Top of Given data

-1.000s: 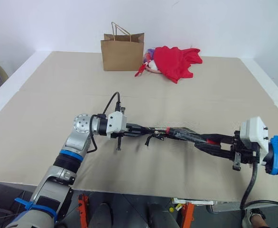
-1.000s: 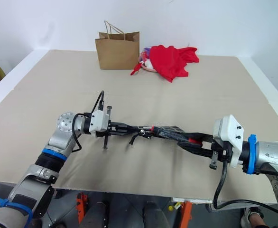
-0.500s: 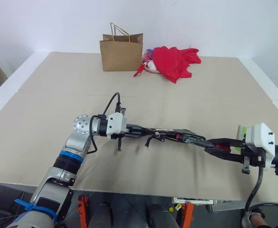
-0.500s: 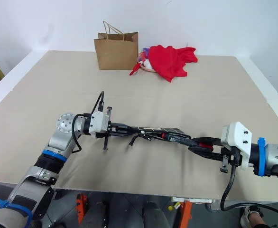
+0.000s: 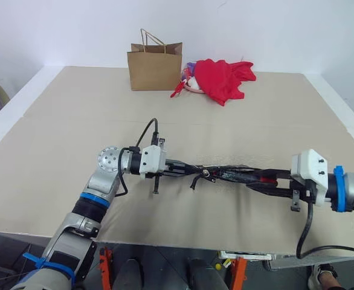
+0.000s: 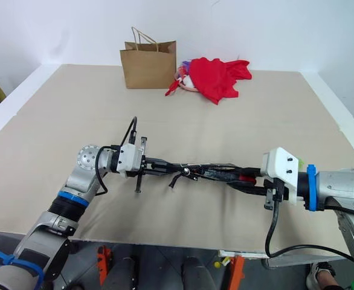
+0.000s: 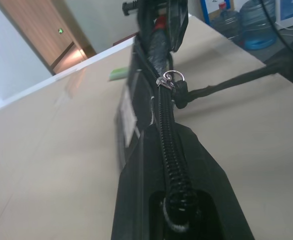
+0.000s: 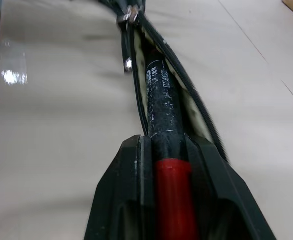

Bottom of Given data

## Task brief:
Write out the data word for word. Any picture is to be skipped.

## Answer space:
-1.000s: 
-1.000s: 
-0.500s: 
-0.500s: 
+0.000s: 
+0.000s: 
+0.000s: 
+0.000s: 

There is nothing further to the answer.